The outcome of the Supreme Court ruling on dumping our migrants on Rwanda was perfectly predictable, unless you were one of the Tory Neanderthals, several of whom represent seats in our area: Sir Bernard Jenkin (Harwich), John Whittingdale (Maldon), Tom Hunt (Ipswich), Andrew Rosindell (Romford), Mark Francois (Rayleigh and Wickford) and Paul Bristow (Peterborough).
Sir Bernard is as dry as muscadet. Mr Whittingdale has been on a
junket parliamentary visit to Rwanda and speaks well of it, though it is possible the refugees herded off planes at Kigali airport won’t be put up at the Sheraton.
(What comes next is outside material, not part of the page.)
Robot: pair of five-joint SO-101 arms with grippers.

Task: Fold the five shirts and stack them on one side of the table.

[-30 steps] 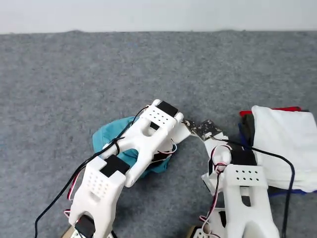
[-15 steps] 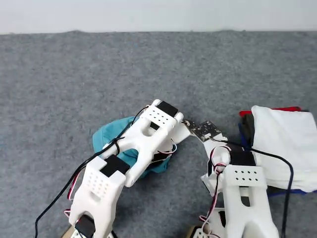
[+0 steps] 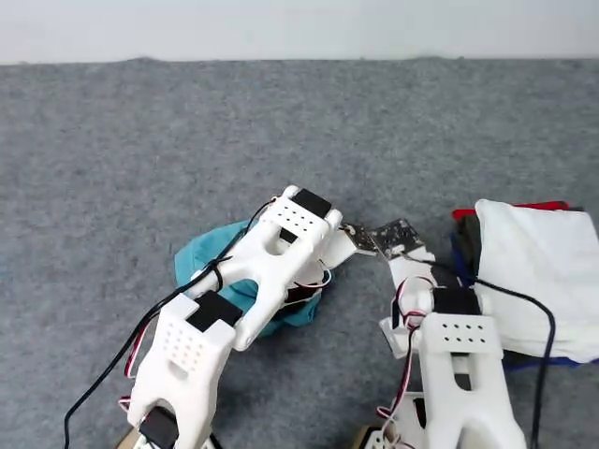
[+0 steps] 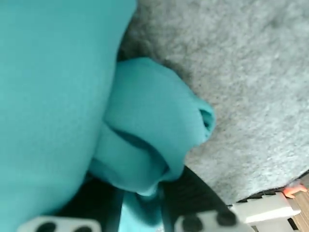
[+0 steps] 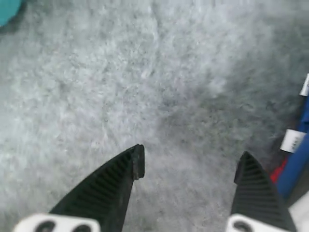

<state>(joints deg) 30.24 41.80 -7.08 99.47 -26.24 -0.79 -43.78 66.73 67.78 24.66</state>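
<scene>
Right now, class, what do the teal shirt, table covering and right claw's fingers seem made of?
Teal shirt: soft matte cloth; it bunches. Table covering: grey felt or carpet; fuzzy nap. Right claw fingers: matte black, ribbed, likely plastic.

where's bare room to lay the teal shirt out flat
The far strip of grey mat along the wall is bare, as is its left side past the teal shirt. Crowded: the shirt stack at right, and the near middle.

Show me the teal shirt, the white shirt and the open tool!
teal shirt (image 3: pixel 192 265): high view, its bare left edge.
white shirt (image 3: pixel 543 271): high view, middle of the top fold.
right tool (image 5: pixel 192 153): right wrist view, gap midway between its tips.
</scene>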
Tom Hunt has a morbid fixation about foreigners, and Andrew Rosindell these days may have other things on his mind, one might assume – like avoiding conviction for those alleged sexual offences for which he is presently on bail. And the less said about Mark Francois the better, (not least because one’s editor will not permit this diarist to say it).
The PM’s statement at PMQs immediately after the court’s judgment sounded rather like putting a brave face on it: finding some emollient words for these gentlemen whilst trying to take the sting out of the next day’s headlines. Whatever huge sums of money they throw at it, however many Express headlines they garner, the plan is effectively dead.
Matt Hancock (West Suffolk) has declared that the return of Cameron to front-line politics is “superb for Britain” and “brilliant”. He also suggests that the Tories “will fight the election on the centre ground.” He has clearly not said this for the sake of Cameron or of Rishi Sunak, who will not thank him for that last observation. He said it in an attempt to give the impression that he is still relevant, still one of the movers and shakers, that coterie which has been his goal throughout his political career.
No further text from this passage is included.